* [Activity]:
Within the entries below, the lines from the one with "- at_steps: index" through the one with "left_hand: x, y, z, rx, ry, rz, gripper" are to be set down exactly, both ends kept.

=======

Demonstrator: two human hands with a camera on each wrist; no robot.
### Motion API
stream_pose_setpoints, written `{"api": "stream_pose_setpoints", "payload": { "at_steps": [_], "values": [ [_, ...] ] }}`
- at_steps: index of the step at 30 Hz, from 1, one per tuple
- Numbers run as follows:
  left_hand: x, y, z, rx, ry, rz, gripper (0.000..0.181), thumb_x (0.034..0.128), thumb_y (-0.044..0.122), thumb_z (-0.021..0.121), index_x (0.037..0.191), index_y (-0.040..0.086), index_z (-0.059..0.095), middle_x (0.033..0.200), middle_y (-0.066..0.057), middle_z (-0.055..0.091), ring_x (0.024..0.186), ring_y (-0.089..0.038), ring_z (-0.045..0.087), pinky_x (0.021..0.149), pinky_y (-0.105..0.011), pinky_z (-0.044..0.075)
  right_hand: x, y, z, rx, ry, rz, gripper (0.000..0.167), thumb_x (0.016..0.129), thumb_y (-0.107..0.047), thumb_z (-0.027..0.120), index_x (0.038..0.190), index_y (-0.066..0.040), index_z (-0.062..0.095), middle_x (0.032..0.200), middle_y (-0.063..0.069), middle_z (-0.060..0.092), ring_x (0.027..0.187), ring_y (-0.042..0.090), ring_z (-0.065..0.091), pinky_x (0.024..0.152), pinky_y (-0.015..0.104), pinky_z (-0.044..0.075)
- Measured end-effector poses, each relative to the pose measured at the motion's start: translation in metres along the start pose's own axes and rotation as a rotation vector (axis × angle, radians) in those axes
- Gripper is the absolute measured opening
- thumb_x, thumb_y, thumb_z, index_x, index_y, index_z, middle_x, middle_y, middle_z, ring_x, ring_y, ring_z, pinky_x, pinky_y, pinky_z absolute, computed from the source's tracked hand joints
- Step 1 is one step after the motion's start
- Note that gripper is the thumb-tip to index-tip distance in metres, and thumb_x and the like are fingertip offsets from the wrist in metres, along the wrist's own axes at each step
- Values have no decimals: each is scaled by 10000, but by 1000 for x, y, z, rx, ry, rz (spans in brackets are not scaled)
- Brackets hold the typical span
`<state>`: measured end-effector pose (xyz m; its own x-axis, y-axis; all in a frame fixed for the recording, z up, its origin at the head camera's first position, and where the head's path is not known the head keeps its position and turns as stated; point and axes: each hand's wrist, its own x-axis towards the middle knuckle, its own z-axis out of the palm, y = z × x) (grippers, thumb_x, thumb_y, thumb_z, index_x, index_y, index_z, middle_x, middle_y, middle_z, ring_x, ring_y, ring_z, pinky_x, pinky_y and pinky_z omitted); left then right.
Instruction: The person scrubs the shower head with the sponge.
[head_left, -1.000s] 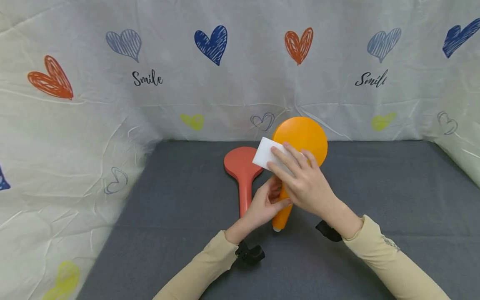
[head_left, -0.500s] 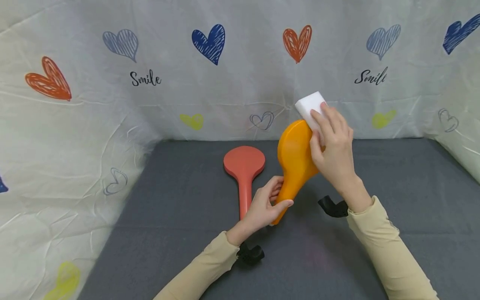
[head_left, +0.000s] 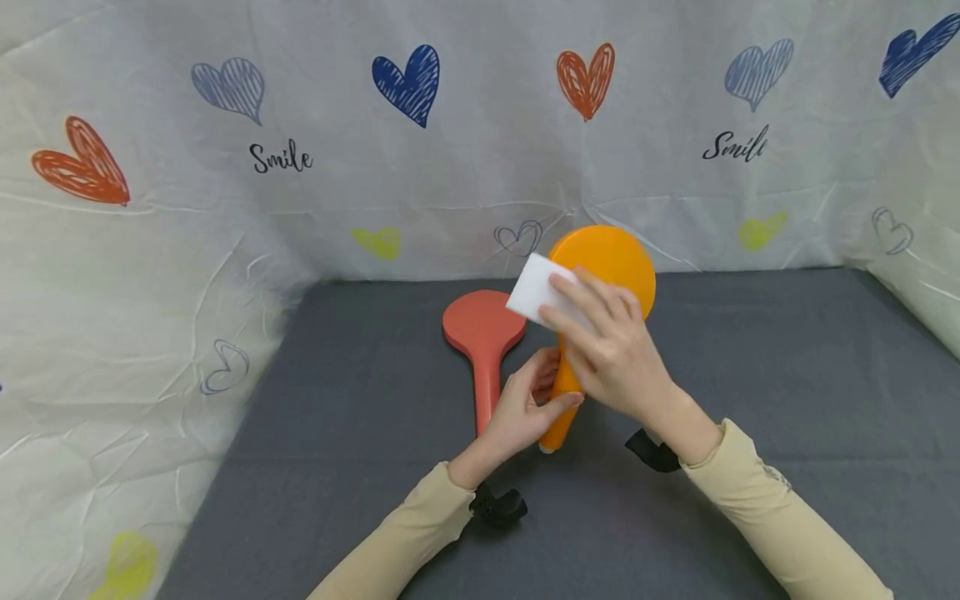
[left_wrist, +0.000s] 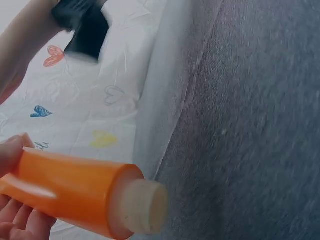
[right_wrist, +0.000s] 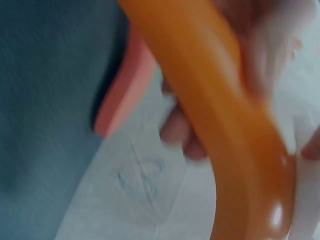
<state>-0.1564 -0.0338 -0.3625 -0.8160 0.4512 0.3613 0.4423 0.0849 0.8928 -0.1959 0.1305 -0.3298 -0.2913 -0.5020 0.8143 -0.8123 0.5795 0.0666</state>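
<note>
An orange paddle with a round, thick head and a narrow handle is held up over the table. My left hand grips it by the handle, thumb in front. In the left wrist view a whitish cap sticks out of the handle's end. My right hand holds a white sponge block against the paddle's head. The right wrist view shows the sponge touching the orange side; blur hides detail there. Left of the hands lies a coral-red paddle of similar shape.
Dark grey cloth covers the table. A pale sheet printed with hearts and "Smile" rises behind it and along the sides. Black straps sit on both wrists, the left strap close above the cloth.
The sponge went from the head's left side to its upper right, then back left. The orange paddle turned partly edge-on, then flat-facing again. The coral-red paddle stayed put.
</note>
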Motion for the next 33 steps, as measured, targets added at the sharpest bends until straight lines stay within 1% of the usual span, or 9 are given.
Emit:
{"api": "stream_pose_setpoints", "payload": {
  "at_steps": [6, 9, 12, 14, 20, 23, 25, 27, 33],
  "values": [
    [-1, -1, -1, -73, -44, -34, 441, 872, -50, 590, 1280, -56, 424, 1202, -221, 550, 1063, -310, 566, 902, -339, 477, 7, 36, -15, 99, 220, 337, 337, 845, 3, 560, 1177, -28, 606, 1337, 159, 479, 1232, 341, 407, 948, 536, 342],
    [-1, -1, -2, -91, -51, -47, 455, 871, -56, 588, 1292, -53, 418, 1214, -213, 545, 1070, -302, 562, 906, -342, 474, 6, 43, -18, 146, 277, 442, 344, 840, 42, 574, 1179, -10, 600, 1332, 155, 478, 1221, 322, 416, 970, 523, 362],
    [1, -2, -3, -100, -49, -53, 462, 870, -55, 591, 1295, -55, 412, 1212, -215, 544, 1060, -302, 568, 898, -331, 479, 2, 37, -15, 149, 276, 412, 354, 835, 38, 567, 1184, -12, 599, 1346, 161, 465, 1243, 332, 393, 994, 529, 327],
    [2, -2, -3, -114, -40, -52, 457, 869, -59, 589, 1289, -63, 410, 1196, -228, 547, 1039, -316, 577, 885, -328, 487, -1, 27, -11, 126, 240, 333, 350, 838, 7, 550, 1183, -25, 602, 1353, 170, 457, 1261, 355, 370, 992, 545, 292],
    [4, -24, -2, -155, -11, -40, 517, 879, -64, 572, 1349, -41, 359, 1249, -234, 514, 1073, -341, 559, 875, -335, 494, -12, -8, 6, 23, 59, 37, 334, 892, -88, 443, 1177, -49, 614, 1334, 200, 467, 1246, 418, 377, 886, 557, 318],
    [4, -30, -1, -158, -19, -33, 573, 884, -50, 572, 1394, -11, 313, 1314, -209, 474, 1125, -322, 530, 888, -331, 485, -15, -15, 10, 5, 36, -33, 328, 907, -100, 421, 1159, -45, 623, 1314, 203, 486, 1221, 423, 405, 867, 535, 329],
    [4, -31, -2, -169, -26, -28, 550, 887, -23, 582, 1381, 4, 339, 1292, -195, 495, 1103, -304, 546, 884, -326, 487, -14, -11, 8, 2, 52, -24, 327, 898, -99, 429, 1152, -51, 629, 1311, 194, 493, 1219, 414, 411, 868, 535, 328],
    [5, -31, -2, -202, -38, -20, 517, 891, 3, 590, 1359, 19, 368, 1260, -182, 519, 1077, -294, 563, 883, -330, 489, -12, -3, 4, 15, 82, 26, 325, 885, -100, 452, 1154, -56, 630, 1320, 185, 490, 1228, 404, 406, 866, 538, 323],
    [4, -31, -2, -380, -113, -2, 463, 909, 57, 583, 1321, -3, 381, 1226, -211, 518, 1075, -346, 568, 912, -385, 469, -4, 32, -9, 70, 225, 297, 331, 845, -55, 526, 1162, -35, 619, 1331, 157, 487, 1237, 362, 399, 903, 551, 305]
  ]
}}
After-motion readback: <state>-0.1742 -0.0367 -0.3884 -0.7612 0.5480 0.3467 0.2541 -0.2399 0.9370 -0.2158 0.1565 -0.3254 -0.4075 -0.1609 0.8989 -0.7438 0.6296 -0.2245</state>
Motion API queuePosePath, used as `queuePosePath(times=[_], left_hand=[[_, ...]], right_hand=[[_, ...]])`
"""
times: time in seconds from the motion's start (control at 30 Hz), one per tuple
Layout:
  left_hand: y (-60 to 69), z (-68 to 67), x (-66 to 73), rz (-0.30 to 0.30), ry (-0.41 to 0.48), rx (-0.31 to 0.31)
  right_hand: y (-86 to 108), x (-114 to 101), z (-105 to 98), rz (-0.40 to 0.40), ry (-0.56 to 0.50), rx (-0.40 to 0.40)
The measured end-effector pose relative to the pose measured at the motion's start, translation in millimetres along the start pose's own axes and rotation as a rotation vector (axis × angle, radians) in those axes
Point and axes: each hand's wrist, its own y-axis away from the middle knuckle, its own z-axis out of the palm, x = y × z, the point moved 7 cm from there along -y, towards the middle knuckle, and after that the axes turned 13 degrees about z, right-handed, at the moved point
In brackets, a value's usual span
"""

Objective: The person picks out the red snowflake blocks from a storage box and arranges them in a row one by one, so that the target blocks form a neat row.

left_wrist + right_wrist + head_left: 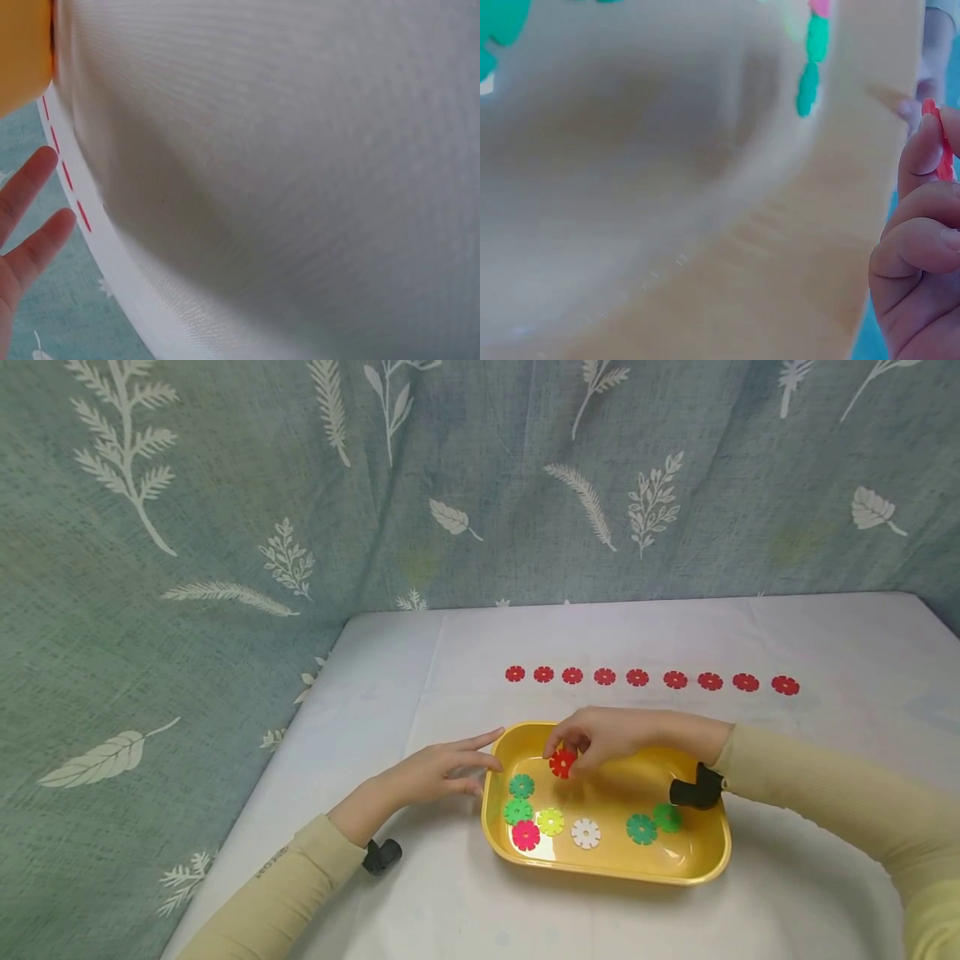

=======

* [Result for this task]:
- at_steps: index of the step at 30 Hz, from 1, one per tuple
- Numbers run as follows:
  left_hand: x, y, z, rx, ry, rz, gripper (0.000..0.181), thumb_x (0.034..0.128), thumb_y (-0.044..0.122), thumb_z (-0.021..0.121), index_x (0.037..0.191), index_y (-0.040..0.086), index_z (-0.059..0.095), middle_x (0.033..0.200), middle_y (-0.066..0.057), middle_z (-0.055..0.091), ring_x (0.024..0.186), ring_y (-0.089..0.038), ring_z (-0.045..0.087), pinky_x (0.021..0.149), pinky_y (-0.105..0.011), pinky_z (-0.044..0.075)

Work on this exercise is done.